Estados Unidos y las elecciones en Irak
Estados Unidos se ha dado quizá demasiada prisa en mostrar su satisfacción por las elecciones iraquíes. La buena noticia ha sido, sin duda, la afluencia de kurdos y chiíes; pero los resultados conocidos no parecen excesivamente reconfortantes para el preferido de la Casa Blanca, el primer ministro Alaui. La que está obteniendo un amplísimo triunfo, según el estado actual del recuento, es la lista bendecida por el ayatolá Sistani. Y las filas de los recelosos empiezan a aumentar, después de oír las declaraciones de los dirigentes chiíes sobre la sharía -la ley islámica-, que será la base principal de la legislación iraquí. Ante todo esto, hay que preguntarse si los estadounidenses no habrán jugado a aprendices de brujo para acabar por abrir la caja de Pandora.
Sin embargo, la situación es más compleja de lo que pensaban los observadores y comentaristas.

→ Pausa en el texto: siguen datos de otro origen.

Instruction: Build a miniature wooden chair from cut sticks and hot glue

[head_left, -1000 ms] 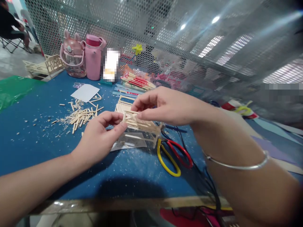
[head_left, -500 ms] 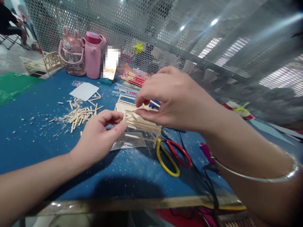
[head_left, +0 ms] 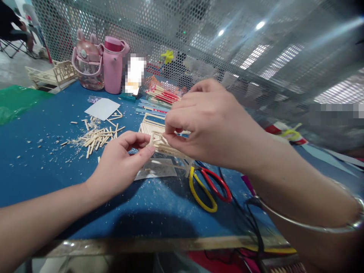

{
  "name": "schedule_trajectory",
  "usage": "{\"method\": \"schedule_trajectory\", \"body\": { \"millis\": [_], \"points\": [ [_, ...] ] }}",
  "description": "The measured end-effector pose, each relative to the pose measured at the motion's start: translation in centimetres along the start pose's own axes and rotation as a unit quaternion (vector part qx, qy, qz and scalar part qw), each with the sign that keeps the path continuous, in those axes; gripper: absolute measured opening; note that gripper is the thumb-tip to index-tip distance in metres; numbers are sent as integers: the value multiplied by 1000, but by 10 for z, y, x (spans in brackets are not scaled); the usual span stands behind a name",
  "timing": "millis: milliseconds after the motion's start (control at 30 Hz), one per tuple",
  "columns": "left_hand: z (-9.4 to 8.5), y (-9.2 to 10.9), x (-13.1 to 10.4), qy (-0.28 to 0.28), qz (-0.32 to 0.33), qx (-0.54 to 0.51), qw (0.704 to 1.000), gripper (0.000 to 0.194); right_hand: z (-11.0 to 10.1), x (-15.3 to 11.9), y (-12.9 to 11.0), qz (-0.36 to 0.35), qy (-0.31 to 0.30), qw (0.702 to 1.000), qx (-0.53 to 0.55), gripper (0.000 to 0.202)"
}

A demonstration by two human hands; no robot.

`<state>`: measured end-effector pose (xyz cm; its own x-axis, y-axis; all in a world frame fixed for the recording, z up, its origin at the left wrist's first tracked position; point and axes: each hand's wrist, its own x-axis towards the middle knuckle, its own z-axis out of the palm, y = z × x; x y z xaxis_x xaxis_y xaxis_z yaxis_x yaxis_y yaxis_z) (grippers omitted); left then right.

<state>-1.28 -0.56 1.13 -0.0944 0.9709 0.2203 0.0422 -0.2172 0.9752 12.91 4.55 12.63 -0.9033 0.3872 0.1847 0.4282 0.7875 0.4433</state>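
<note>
A small model of thin wooden sticks (head_left: 167, 148) stands over the blue table (head_left: 159, 212). My left hand (head_left: 123, 157) pinches its left end between thumb and fingers. Above the model is my right hand (head_left: 206, 121), thumb and fingertips pressed together at its upper side; whatever lies between them is too small to make out. A translucent sheet (head_left: 159, 169) lies beneath the model. Scissors with one yellow and one red handle (head_left: 217, 185) rest just right of it. Loose cut sticks (head_left: 99, 139) are heaped left of my left hand.
Behind stand a pink-topped bottle (head_left: 89, 64), a pink bottle (head_left: 113, 66) and a lit phone (head_left: 135, 76). Packed red-and-white sticks (head_left: 163, 94) lie before a mesh screen (head_left: 199, 49). A white card (head_left: 102, 109), green plastic (head_left: 19, 102) and black cables (head_left: 253, 223) are also there. A person sits far left.
My right hand's fingertips have come down slightly and closed together at the model. My left hand keeps its hold. The whole view has shifted slightly.
</note>
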Motion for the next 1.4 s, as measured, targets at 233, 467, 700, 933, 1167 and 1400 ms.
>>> {"method": "schedule_trajectory", "body": {
  "millis": [233,467,700,933,1167,1400],
  "points": [
    [0,-1,0,-1,0,-3,1000,16,0,3,1,44,-16,996,82,21],
    [0,0,0,-3,6,6,1000,16,1,-1,11,97,-21,959,265,9],
    [0,0,0,-2,5,5,1000,15,10,10,23,155,-111,907,376,10],
    [1,-1,0,-10,5,3,1000,16,19,21,24,159,-147,903,370,11],
    [1,4,0,12,-30,-25,999,23,4,-2,20,194,42,914,353,16],
    [1,11,1,51,-57,-104,992,21,61,-57,-19,400,265,758,442,52]
  ]
}}
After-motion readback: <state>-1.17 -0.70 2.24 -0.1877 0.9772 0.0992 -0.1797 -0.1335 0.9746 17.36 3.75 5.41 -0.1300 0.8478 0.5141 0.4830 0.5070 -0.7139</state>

Por una parte, en Estados Unidos, los neocons creían que la democratización de Irak podía hacerse desde arriba, a base de destruir el partido Baaz y derribar la estatua de Sadam, como ocurrió con las de Stalin y Ceausescu. Estaban convencidos de que de las ruinas de la dictadura surgiría espontáneamente una sociedad democrática. Pero la sociedad iraquí, en 2003, había sufrido 12 años de embargo y estaba profundamente dividida -para tener acceso a los preciados recursos de los que carecía- con arreglo a líneas confesionales y tribales, centradas en las mezquitas que garantizaban los servicios esenciales, o las mafias que obtenían los artículos en el mercado negro.
La desintegración del Estado de bienestar de Sadam, que se apoyaba en el petróleo, provocó la reaparición de las identidades primordiales que constituían los puntos de referencia civil y cultural de la población iraquí y que habían desaparecido durante las guerras contra Irán y Kuwait y durante el embargo internacional.
No es de extrañar, por tanto, que en ese contexto sean los religiosos chiíes, manipuladores por excelencia de las identidades primordiales, quienes hayan vencido en las primeras elecciones libres. Además, la negativa de los religiosos suníes a acudir a los colegios y el clima de violencia en Faluya y otros lugares obligaron a los electores chiíes, precisamente para hacerse perdonar su afluencia masiva a las urnas, a emitir un voto de protesta contra el primer ministro deseado por Washington.
¿Se puede pensar que las declaraciones del entorno de Sistani quizá vayan a sumergir Irak en un "síndrome de Irán"? Hay numerosos elementos que empujan a pensar que no. En primer lugar, a diferencia de Irán, Irak no es un país homogéneo, y la aplicación de la sharía bajo el control de los chiíes supondría la secesión del Kurdistán (suní) y la insurrección definitiva de las zonas árabes suníes.
Además, el ayatolá Sistani, pese a ser de origen iraní, siempre ha rechazado la concepción de Jomeini de que los religiosos debían gobernar, que es la base de la teocracia en Irán. Hoy, el principal reto que afronta Irak es el control de los posibles recursos petrolíferos -cinco millones de barriles diarios- contenidos en el subsuelo. Durante más de ochenta años, la gestión de esos recursos estuvo en manos de los árabes suníes. Ahora, los estadounidenses se los han ofrecido a los chiíes (que representan más del 60% de la población), en un gesto que concilia la mayoría política con la demográfica. Ahora bien, si los chiíes abusan de su poder, correrán el riesgo de que estalle el país; y si eso ocurre, perderán todo el control de la producción de petróleo. Por eso, a pesar de las declaraciones de los dirigentes religiosos chiíes, el realismo político de la burguesía chií acabará por convencer a los vencedores de que alcancen los acuerdos necesarios para no matar la gallina petrolífera de los huevos de oro.